Of course Baby would have demons. I sketched a little one with horns sticking out of its dyke crewcut, leering over Baby’s shoulder.
“My parents invited a bunch of their church friends over to the house, and they all put their hands on my head and prayed over me. But my demons were very stubborn.”
“I’d expect nothing less,” I said, drawing a fat one clinging to Baby’s ankle, with big breasts and hoop earrings and the wings of a gull. “But how could they tell?”
“Oh, who knows? They could see it in my eyes or something. My parents weren’t bad people, Nora. They really believed they were doing good and raising me right, but from the beginning it was clear that I wasn’t like them. It was like they’d hatched themselves a duck instead of a swan.”
“A swan instead of a duck, you mean.”
“Is that how that story goes?”
“Absolutely, sweet
heart,” I said. “The ducks can’t see the beauty of the swan.”
“My grandpa actually believed I was a changeling child—that the devil had switched me before he baptized us. He brought that story to my ma, the superstitious old goat! After, you know, my demons didn’t leave. But she stuck up for me—she’d given birth to me, after all; she knew where I came from.
“All I knew was I could never live like them. I didn’t have the faith. And husband, kids, garden, church? Hanging laundry and pulling weeds, day after day? Putting up the harvest in the fall? People up here think a garden’s fun, but down there, it’s survival. You ever listen to their hymns?”
“We don’t sing a lot of hymns in Brooklyn,” I said.
“Every single one of them is about how they’re going to rest when they get to heaven. They had a hard life up there in the hills.” Baby sighed. “You can guess what happened next.”
“How could I possibly?” I said. What came after serpents and changelings?
“I ran off with my senior-year English teacher. A lovely woman. Or girl, I should say. She wasn’t much older than I was, really, and we adored each other. She’d come down to help the poor and hungry.”
“Your English teacher.”
“I stopped thinking of her as that pretty quickly,” said Baby. “It was so romantic, being desperate, on the run—although we weren’t ever in any danger. Well, except from my grandparents, maybe. They thought Sally was the literal devil.”
“Not your parents?” I asked.
“Not really. It was weird,” said Baby. “My ma cried a lot, and so did I, but in the end she blessed me. ‘You’re a woman, Baby-Marie, and you’ll make your own way in this world,’ she said, and I’ve held that in my heart ever since.
“Sally and I banged around the country for a while—she had driven this old Chevy wagon down to us in Appalachia, so we had her wheels.

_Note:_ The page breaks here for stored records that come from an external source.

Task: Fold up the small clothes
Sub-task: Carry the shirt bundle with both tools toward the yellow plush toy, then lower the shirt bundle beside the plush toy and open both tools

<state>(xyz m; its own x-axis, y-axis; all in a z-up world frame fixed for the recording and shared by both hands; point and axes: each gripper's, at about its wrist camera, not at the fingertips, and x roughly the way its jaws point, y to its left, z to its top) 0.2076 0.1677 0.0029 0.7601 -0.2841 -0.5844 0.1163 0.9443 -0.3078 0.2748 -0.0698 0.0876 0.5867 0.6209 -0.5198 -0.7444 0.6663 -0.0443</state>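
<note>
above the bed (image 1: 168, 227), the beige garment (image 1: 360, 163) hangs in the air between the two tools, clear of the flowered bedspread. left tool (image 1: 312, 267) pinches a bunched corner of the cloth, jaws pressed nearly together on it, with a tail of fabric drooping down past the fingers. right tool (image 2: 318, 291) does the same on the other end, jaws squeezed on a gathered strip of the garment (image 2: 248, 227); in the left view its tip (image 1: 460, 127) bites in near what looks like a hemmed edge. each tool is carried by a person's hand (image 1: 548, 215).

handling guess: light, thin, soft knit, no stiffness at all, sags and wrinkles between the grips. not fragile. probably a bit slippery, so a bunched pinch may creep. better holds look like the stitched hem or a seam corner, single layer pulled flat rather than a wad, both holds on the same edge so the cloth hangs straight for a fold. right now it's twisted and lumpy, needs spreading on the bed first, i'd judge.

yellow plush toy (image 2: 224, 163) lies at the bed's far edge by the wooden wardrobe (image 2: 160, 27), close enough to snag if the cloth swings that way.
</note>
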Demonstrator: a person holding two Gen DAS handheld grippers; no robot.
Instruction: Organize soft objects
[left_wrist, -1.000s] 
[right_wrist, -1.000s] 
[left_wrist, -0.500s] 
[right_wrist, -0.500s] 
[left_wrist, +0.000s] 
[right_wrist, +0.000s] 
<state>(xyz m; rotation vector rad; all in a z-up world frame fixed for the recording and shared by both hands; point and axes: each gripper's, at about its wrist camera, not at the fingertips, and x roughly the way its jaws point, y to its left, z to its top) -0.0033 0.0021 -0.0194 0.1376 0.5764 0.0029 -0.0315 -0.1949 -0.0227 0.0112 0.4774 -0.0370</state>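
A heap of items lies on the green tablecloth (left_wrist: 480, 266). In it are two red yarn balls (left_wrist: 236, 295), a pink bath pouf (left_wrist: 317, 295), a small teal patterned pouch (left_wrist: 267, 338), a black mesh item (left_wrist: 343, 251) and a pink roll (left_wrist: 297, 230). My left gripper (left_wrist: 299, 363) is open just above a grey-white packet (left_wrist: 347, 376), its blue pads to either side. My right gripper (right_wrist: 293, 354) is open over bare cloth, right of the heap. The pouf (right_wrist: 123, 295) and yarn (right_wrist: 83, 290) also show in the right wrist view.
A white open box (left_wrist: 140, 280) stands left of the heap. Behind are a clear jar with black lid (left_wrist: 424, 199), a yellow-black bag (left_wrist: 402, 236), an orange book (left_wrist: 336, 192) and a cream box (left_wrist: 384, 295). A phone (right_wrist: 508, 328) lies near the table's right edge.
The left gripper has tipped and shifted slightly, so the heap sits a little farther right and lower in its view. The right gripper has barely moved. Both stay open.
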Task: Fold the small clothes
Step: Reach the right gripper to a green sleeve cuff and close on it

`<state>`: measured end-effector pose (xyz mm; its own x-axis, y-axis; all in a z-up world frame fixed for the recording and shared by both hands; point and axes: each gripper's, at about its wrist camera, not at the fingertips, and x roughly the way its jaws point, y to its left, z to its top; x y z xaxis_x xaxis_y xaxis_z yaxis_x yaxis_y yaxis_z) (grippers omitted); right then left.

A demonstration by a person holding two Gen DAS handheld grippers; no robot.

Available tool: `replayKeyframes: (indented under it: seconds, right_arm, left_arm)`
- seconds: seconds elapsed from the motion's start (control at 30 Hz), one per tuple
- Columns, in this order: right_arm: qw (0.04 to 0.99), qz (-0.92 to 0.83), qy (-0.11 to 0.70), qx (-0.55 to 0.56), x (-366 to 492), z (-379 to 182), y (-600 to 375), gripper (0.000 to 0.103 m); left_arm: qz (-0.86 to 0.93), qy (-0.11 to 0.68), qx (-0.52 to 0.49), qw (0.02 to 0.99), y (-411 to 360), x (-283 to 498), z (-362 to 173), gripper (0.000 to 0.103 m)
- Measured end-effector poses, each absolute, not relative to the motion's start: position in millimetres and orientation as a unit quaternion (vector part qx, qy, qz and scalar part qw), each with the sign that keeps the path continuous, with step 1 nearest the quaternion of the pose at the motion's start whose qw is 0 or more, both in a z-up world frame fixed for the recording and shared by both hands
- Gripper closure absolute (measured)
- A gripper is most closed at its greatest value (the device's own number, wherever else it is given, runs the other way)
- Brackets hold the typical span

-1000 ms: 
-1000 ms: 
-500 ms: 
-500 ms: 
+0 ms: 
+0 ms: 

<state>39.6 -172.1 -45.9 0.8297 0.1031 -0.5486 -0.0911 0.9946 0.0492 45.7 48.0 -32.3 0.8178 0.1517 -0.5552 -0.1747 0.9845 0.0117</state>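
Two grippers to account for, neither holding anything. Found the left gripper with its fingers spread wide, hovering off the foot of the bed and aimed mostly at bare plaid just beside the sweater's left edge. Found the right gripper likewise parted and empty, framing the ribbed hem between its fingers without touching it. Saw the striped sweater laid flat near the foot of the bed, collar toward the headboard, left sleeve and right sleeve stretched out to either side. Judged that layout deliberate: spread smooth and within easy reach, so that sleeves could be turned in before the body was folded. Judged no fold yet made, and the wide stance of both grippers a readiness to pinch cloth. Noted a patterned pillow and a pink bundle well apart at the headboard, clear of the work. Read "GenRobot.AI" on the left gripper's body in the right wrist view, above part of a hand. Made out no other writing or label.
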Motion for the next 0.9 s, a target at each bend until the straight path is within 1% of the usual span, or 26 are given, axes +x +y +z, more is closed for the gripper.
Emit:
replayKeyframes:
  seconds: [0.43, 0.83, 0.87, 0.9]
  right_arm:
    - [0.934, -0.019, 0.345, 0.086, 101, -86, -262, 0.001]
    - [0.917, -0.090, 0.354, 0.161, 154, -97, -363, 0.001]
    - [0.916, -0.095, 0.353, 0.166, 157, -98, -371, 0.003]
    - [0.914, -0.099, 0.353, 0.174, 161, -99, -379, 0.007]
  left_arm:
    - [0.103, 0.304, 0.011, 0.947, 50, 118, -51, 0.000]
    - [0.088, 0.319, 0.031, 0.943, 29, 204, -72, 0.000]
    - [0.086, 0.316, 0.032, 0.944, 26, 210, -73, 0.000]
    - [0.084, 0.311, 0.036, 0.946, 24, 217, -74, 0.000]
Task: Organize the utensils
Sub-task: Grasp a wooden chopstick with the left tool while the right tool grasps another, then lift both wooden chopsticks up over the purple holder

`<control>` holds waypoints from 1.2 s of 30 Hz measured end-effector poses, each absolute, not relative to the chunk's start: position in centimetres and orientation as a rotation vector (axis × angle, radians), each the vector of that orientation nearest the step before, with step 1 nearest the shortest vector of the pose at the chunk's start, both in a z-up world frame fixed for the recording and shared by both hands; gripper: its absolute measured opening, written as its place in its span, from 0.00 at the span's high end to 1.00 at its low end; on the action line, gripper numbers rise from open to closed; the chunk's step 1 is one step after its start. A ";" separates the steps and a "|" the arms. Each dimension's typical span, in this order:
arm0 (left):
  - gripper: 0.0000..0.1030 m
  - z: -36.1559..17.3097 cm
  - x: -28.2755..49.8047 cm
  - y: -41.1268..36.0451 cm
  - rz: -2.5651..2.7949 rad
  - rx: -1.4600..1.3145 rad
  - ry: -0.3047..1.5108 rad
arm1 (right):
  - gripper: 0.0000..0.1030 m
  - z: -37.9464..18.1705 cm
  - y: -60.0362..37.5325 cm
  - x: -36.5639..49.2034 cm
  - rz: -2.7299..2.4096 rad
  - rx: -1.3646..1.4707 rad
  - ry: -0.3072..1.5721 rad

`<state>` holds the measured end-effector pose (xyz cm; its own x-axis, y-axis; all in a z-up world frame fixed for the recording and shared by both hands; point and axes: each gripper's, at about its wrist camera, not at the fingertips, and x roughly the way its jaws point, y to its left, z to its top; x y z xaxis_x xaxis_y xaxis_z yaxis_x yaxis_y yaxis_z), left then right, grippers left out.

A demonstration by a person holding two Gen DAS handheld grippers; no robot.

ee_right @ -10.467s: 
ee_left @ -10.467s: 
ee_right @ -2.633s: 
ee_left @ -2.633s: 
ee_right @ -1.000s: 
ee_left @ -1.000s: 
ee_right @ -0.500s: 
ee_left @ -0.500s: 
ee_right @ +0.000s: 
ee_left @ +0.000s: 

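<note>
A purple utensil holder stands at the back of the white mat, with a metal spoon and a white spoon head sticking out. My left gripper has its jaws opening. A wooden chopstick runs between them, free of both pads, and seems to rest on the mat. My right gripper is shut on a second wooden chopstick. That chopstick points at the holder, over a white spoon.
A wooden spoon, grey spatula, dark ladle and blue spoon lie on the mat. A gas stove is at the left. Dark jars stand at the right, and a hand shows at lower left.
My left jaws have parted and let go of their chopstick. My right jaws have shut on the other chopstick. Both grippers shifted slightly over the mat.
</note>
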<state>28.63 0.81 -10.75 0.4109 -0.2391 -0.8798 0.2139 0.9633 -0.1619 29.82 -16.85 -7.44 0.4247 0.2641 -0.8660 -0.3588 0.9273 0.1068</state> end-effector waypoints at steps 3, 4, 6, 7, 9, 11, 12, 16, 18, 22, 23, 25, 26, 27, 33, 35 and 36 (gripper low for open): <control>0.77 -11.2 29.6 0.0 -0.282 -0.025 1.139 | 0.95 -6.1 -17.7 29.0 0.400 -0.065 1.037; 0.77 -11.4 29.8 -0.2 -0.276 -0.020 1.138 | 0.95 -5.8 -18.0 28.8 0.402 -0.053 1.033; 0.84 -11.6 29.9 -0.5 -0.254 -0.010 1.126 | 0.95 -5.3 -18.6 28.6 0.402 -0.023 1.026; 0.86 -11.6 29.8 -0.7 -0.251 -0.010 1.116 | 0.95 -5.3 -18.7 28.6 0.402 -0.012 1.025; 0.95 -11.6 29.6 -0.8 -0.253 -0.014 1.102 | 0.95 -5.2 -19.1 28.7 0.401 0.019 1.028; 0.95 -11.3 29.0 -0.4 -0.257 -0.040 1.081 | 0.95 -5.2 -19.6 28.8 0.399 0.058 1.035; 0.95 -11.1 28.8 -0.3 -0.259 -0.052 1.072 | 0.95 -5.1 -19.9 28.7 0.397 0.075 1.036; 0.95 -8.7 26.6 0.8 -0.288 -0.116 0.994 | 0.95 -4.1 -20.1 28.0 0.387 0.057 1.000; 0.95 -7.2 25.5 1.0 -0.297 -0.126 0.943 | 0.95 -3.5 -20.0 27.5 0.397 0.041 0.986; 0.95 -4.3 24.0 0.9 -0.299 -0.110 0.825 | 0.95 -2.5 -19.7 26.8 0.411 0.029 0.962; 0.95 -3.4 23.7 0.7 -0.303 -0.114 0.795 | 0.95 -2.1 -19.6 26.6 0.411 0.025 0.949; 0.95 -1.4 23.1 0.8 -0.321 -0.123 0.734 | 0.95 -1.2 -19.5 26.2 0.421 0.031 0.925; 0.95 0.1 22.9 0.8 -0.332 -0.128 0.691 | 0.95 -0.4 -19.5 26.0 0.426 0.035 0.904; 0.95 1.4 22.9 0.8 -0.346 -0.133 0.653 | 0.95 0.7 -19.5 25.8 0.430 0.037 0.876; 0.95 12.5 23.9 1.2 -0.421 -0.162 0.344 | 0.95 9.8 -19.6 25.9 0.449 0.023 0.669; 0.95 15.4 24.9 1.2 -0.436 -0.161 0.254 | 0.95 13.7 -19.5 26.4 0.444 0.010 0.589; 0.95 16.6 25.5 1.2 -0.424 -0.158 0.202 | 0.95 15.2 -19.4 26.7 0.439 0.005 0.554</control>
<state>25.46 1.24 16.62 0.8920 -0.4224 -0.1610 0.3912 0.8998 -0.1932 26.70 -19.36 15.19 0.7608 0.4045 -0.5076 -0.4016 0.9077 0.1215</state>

And then one night in a bar in Cincinnati or some such godforsaken place, this ancient dyke in a leather cowboy hat with a turkey feather stuck in the band—I’ll never forget her, Nora. Her face was as wrinkly as a prune, and she started telling Sally and me tales of this place, the sea and the light and the lesbians holding hands in the street. She was trying to sweet-talk us into coming home with her, but it was like she’d switched on a single light bulb over both our heads, and our minds were elsewhere. So she got insulted and went off to get the bouncer, and he threw us out for being underage and for tormenting the regulars.